Return the full listing character for character, without its pictures.

--------

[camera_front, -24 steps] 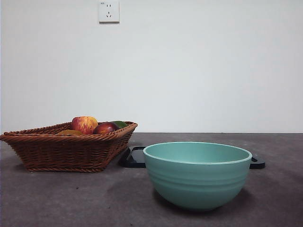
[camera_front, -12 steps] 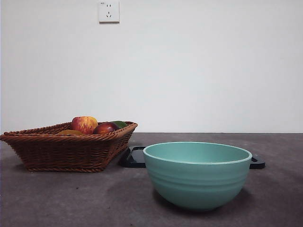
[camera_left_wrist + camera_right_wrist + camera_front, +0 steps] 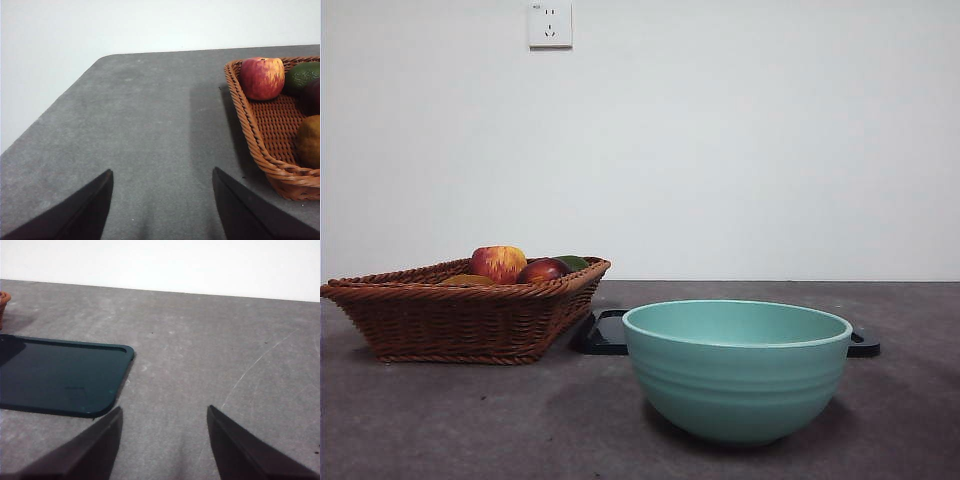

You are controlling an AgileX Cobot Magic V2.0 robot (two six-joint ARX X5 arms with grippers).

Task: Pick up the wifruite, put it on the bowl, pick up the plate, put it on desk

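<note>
Nothing moves since the earlier front frames; bowl, basket and fruit sit identical, and no arm shows in front view. I see both tools waiting with jaws apart, gripping nothing: left tool (image 3: 162,200) hovers over bare desk (image 3: 140,125), right tool (image 3: 165,440) over desk beside the dark plate (image 3: 60,375). Fruit lies in the wicker basket (image 3: 460,315): a red-yellow streaked apple (image 3: 262,77), smooth and round, at the basket's near corner, with a dark green fruit (image 3: 302,75), a dark red one and a yellowish one next to it. Key relation: the basket sits just off to one side of my left tool, apple closest to it, so I judge the left arm takes the fruit; which fruit the task means I can't tell. Bowl (image 3: 737,370) is teal ceramic, glossy, faintly ridged, empty, standing in front of the flat, dark green, rounded-corner plate, whose ends poke out behind it. Plate's long axis runs across the front view; right arm is nearer to it. Desk is matte, mottled grey. No task step is done yet.
</note>
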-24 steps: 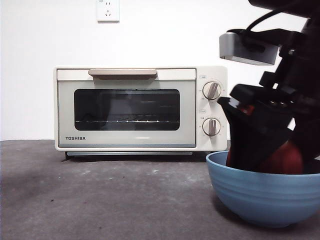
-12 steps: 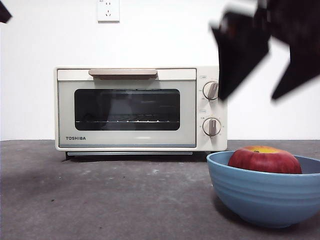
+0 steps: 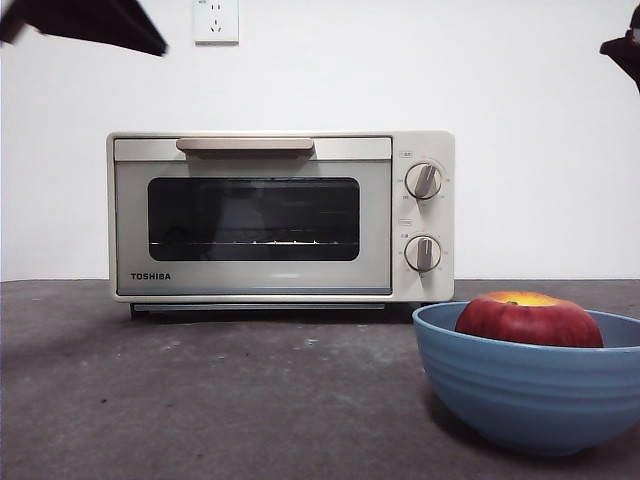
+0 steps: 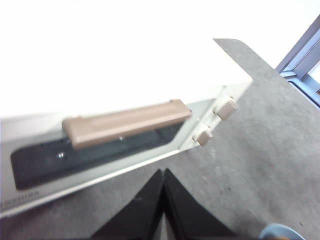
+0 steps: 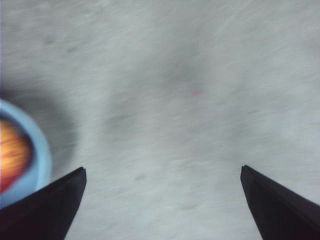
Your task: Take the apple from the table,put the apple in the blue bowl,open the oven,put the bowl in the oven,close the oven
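Note:
The dark-red apple with a yellow-orange top lies in the blue bowl at the front right of the table. The cream oven stands behind with its door shut. My right gripper is open and empty, high above the table. The bowl and apple sit at the edge of its view. In the front view it is only a black tip at the top right. My left gripper is shut and empty, hovering above and in front of the oven's beige handle.
In the front view the left arm shows as a dark shape at the top left, above the oven. Two round knobs sit on the oven's right side. A wall socket is on the white wall behind.
The right gripper let go of the apple in the bowl and rose away to the top right. The left arm has come into view at the top left.

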Controlling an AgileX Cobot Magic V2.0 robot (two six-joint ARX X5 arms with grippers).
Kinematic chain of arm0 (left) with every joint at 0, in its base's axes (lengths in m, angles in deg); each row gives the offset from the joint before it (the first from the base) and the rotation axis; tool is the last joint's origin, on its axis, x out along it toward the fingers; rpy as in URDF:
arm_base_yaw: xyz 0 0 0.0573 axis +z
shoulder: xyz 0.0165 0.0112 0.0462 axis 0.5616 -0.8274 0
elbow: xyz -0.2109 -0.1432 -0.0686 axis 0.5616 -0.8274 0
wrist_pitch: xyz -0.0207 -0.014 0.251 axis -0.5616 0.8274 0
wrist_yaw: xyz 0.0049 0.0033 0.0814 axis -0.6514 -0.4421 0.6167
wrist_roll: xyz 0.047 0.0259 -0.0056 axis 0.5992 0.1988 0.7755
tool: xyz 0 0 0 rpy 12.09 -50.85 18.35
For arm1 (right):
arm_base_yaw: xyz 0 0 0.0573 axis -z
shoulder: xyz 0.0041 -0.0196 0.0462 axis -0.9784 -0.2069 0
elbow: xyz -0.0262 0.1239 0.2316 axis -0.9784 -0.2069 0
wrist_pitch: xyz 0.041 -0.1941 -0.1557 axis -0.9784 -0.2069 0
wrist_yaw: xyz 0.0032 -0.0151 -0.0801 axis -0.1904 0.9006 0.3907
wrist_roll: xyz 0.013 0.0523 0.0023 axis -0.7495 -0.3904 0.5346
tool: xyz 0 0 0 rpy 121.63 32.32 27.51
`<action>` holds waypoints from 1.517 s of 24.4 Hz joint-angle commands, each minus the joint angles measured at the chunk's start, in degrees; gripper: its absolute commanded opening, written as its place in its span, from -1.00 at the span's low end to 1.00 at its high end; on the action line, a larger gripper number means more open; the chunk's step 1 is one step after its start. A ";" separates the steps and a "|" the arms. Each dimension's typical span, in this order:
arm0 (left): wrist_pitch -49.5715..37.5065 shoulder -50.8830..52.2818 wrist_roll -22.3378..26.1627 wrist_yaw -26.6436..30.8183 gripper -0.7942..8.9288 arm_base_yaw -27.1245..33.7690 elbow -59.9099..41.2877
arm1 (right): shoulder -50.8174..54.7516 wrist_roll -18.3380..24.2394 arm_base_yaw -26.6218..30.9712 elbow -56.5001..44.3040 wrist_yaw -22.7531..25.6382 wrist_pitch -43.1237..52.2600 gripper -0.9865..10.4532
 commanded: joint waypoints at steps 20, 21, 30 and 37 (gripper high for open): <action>-1.60 -23.30 6.97 3.61 -0.82 -0.44 15.78 | -0.59 0.96 3.61 0.42 -17.18 1.44 0.03; -1.73 -23.65 7.04 3.65 -0.82 -0.44 15.78 | -0.59 0.96 3.61 0.42 -17.18 1.44 0.03; -1.05 -24.76 7.10 3.69 -0.82 -1.99 15.76 | -0.59 1.40 3.61 0.42 -17.18 1.46 0.03; 6.93 -24.79 8.76 3.69 -0.82 -4.57 15.76 | -0.59 2.08 3.61 0.42 -16.92 1.53 0.03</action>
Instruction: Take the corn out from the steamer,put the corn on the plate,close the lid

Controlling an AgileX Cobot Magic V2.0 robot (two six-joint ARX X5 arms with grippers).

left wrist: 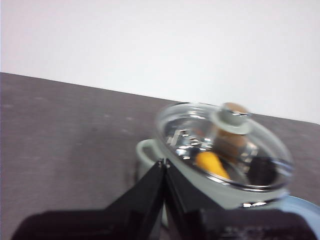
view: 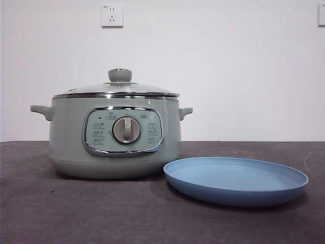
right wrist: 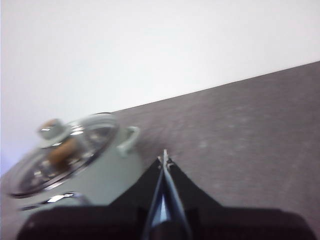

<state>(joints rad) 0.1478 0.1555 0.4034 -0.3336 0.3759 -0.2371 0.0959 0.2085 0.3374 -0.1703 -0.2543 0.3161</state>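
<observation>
The pale sage-green steamer [view: 116,137] stands left of centre on the dark table, with the glass lid [view: 118,89] resting shut on it, knob [view: 120,75] up. The light-blue plate [view: 236,179] lies empty to its right, close to it. In the left wrist view the yellow-orange corn [left wrist: 211,164] shows through the lid [left wrist: 225,145], inside the steamer [left wrist: 200,187]. My left gripper [left wrist: 163,163] is shut and empty, away from the pot's side handle. My right gripper [right wrist: 164,161] is shut and empty, away from the steamer [right wrist: 100,175] with its lid [right wrist: 60,150]. Neither arm shows in the front view.
A white wall stands behind the table, with a socket [view: 112,15] above the steamer. The dark grey table [view: 61,213] stretches in front of the pot and plate.
</observation>
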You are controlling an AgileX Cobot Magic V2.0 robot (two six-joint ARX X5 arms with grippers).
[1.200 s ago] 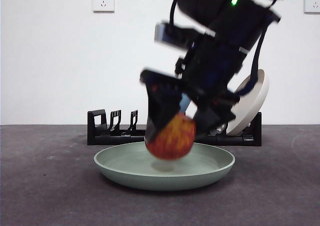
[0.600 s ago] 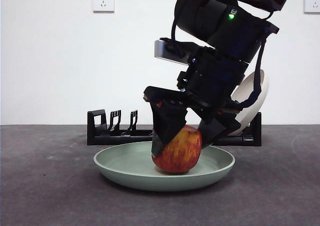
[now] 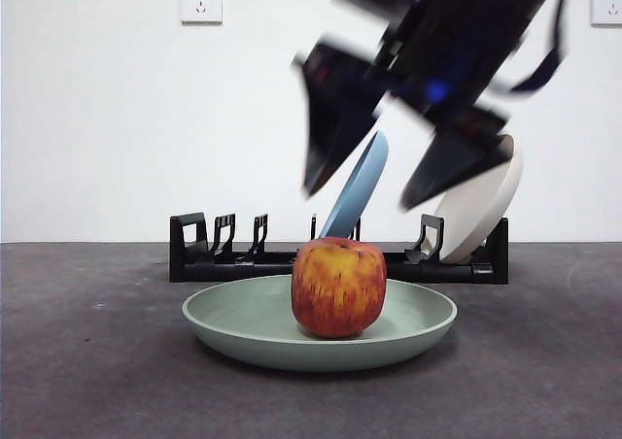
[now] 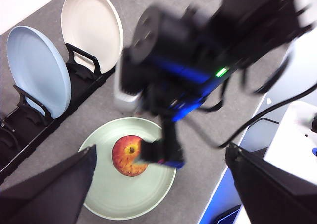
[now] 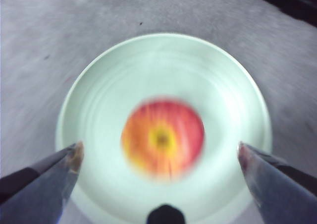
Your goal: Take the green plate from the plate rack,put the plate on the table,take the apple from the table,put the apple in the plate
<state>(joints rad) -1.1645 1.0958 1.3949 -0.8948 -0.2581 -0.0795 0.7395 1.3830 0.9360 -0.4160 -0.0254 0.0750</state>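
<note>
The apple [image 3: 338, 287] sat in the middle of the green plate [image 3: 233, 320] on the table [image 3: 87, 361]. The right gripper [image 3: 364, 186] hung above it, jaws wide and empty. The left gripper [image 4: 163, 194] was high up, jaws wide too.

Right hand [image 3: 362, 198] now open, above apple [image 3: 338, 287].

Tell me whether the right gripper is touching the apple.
Apart. The front view shows the right gripper open and raised, with bare wall between its jaws and the apple sitting in the green plate.
</note>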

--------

**Solution below:**
[camera_front, -24 steps] 
[camera_front, -12 steps] 
[camera_left_wrist + camera_right_wrist + camera_front, +0 steps] 

You are controlling an AgileX Cobot Magic V2.0 robot (two six-joint ARX X5 arms with grippers).

Task: Pick up the wifruite, put it on the bowl, pick up the plate, put it on desk

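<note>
Nothing moves since the earlier front frames; bowl, basket and fruit sit identical, and no arm shows in front view. I see both tools waiting with jaws apart, gripping nothing: left tool (image 3: 162,200) hovers over bare desk (image 3: 140,125), right tool (image 3: 165,440) over desk beside the dark plate (image 3: 60,375). Fruit lies in the wicker basket (image 3: 460,315): a red-yellow streaked apple (image 3: 262,77), smooth and round, at the basket's near corner, with a dark green fruit (image 3: 302,75), a dark red one and a yellowish one next to it. Key relation: the basket sits just off to one side of my left tool, apple closest to it, so I judge the left arm takes the fruit; which fruit the task means I can't tell. Bowl (image 3: 737,370) is teal ceramic, glossy, faintly ridged, empty, standing in front of the flat, dark green, rounded-corner plate, whose ends poke out behind it. Plate's long axis runs across the front view; right arm is nearer to it. Desk is matte, mottled grey. No task step is done yet.
</note>
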-24 steps: 
-12 steps: 
+0 steps: 
+0 steps: 
+0 steps: 
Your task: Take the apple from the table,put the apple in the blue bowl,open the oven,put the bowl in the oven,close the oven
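Note:
The dark-red apple with a yellow-orange top lies in the blue bowl at the front right of the table. The cream oven stands behind with its door shut. My right gripper is open and empty, high above the table. The bowl and apple sit at the edge of its view. In the front view it is only a black tip at the top right. My left gripper is shut and empty, hovering above and in front of the oven's beige handle.
In the front view the left arm shows as a dark shape at the top left, above the oven. Two round knobs sit on the oven's right side. A wall socket is on the white wall behind.
The right gripper let go of the apple in the bowl and rose away to the top right. The left arm has come into view at the top left.
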
Controlling an AgileX Cobot Magic V2.0 robot (two six-joint ARX X5 arms with grippers).
Kinematic chain of arm0 (left) with every joint at 0, in its base's axes (lengths in m, angles in deg); each row gives the offset from the joint before it (the first from the base) and the rotation axis; tool is the last joint's origin, on its axis, x out along it toward the fingers; rpy as in URDF:
arm_base_yaw: xyz 0 0 0.0573 axis +z
shoulder: xyz 0.0165 0.0112 0.0462 axis 0.5616 -0.8274 0
elbow: xyz -0.2109 -0.1432 -0.0686 axis 0.5616 -0.8274 0
wrist_pitch: xyz -0.0207 -0.014 0.251 axis -0.5616 0.8274 0
wrist_yaw: xyz 0.0049 0.0033 0.0814 axis -0.6514 -0.4421 0.6167
wrist_roll: xyz 0.047 0.0259 -0.0056 axis 0.5992 0.1988 0.7755
tool: xyz 0 0 0 rpy 12.09 -50.85 18.35
For arm1 (right):
arm_base_yaw: xyz 0 0 0.0573 axis -z
shoulder: xyz 0.0041 -0.0196 0.0462 axis -0.9784 -0.2069 0
elbow: xyz -0.0262 0.1239 0.2316 axis -0.9784 -0.2069 0
wrist_pitch: xyz 0.041 -0.1941 -0.1557 axis -0.9784 -0.2069 0
wrist_yaw: xyz 0.0032 -0.0151 -0.0801 axis -0.1904 0.9006 0.3907
wrist_roll: xyz 0.013 0.0523 0.0023 axis -0.7495 -0.3904 0.5346
tool: xyz 0 0 0 rpy 121.63 32.32 27.51
`<action>` holds waypoints from 1.517 s of 24.4 Hz joint-angle commands, each minus the joint angles measured at the chunk's start, in degrees; gripper: its absolute commanded opening, written as its place in its span, from -1.00 at the span's low end to 1.00 at its high end; on the action line, a larger gripper number means more open; the chunk's step 1 is one step after its start. A ";" separates the steps and a "|" the arms. Each dimension's typical span, in this order:
arm0 (left): wrist_pitch -49.5715..37.5065 shoulder -50.8830..52.2818 wrist_roll -22.3378..26.1627 wrist_yaw -26.6436..30.8183 gripper -0.7942..8.9288 arm_base_yaw -27.1245..33.7690 elbow -59.9099..41.2877
arm1 (right): shoulder -50.8174..54.7516 wrist_roll -18.3380..24.2394 arm_base_yaw -26.6218..30.9712 elbow -56.5001..44.3040 wrist_yaw -22.7531..25.6382 wrist_pitch -43.1237..52.2600 gripper -0.9865..10.4532
 commanded: joint waypoints at steps 20, 21, 30 and 37 (gripper high for open): <action>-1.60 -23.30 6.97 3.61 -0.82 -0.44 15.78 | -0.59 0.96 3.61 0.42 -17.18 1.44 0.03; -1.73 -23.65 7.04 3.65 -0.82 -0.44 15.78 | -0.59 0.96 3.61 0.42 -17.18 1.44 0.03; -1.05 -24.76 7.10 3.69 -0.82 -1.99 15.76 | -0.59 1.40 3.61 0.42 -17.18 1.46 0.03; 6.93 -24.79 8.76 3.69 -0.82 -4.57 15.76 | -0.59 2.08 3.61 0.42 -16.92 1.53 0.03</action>
Instruction: Take the corn out from the steamer,put the corn on the plate,close the lid

Controlling an AgileX Cobot Magic V2.0 robot (two six-joint ARX X5 arms with grippers).

left wrist: 
view: 
right wrist: 

<state>(joints rad) 0.1478 0.1555 0.4034 -0.3336 0.3759 -0.2371 0.0959 0.2085 0.3374 -0.1703 -0.2543 0.3161</state>
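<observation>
The pale sage-green steamer [view: 116,137] stands left of centre on the dark table, with the glass lid [view: 118,89] resting shut on it, knob [view: 120,75] up. The light-blue plate [view: 236,179] lies empty to its right, close to it. In the left wrist view the yellow-orange corn [left wrist: 211,164] shows through the lid [left wrist: 225,145], inside the steamer [left wrist: 200,187]. My left gripper [left wrist: 163,163] is shut and empty, away from the pot's side handle. My right gripper [right wrist: 164,161] is shut and empty, away from the steamer [right wrist: 100,175] with its lid [right wrist: 60,150]. Neither arm shows in the front view.
A white wall stands behind the table, with a socket [view: 112,15] above the steamer. The dark grey table [view: 61,213] stretches in front of the pot and plate.
</observation>
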You are controlling an AgileX Cobot Magic V2.0 robot (two six-joint ARX X5 arms with grippers).
[1.200 s ago] 
[0.600 s ago] 
[now] 
[now] 
[now] 
Your goal: Take the green plate from the plate rack,put the plate on the table,take the apple from the table,put the apple in the plate
<state>(joints rad) -1.1645 1.0958 1.3949 -0.8948 -0.2581 -0.0795 0.7395 1.3830 0.9360 -0.4160 -0.0254 0.0750</state>
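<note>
The apple [image 3: 338, 287] sat in the middle of the green plate [image 3: 233, 320] on the table [image 3: 87, 361]. The right gripper [image 3: 364, 186] hung above it, jaws wide and empty. The left gripper [image 4: 163, 194] was high up, jaws wide too.

Right hand [image 3: 362, 198] now open, above apple [image 3: 338, 287].

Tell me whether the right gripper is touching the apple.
Apart. The front view shows the right gripper open and raised, with bare wall between its jaws and the apple sitting in the green plate.
</note>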

The exercise requires nothing else.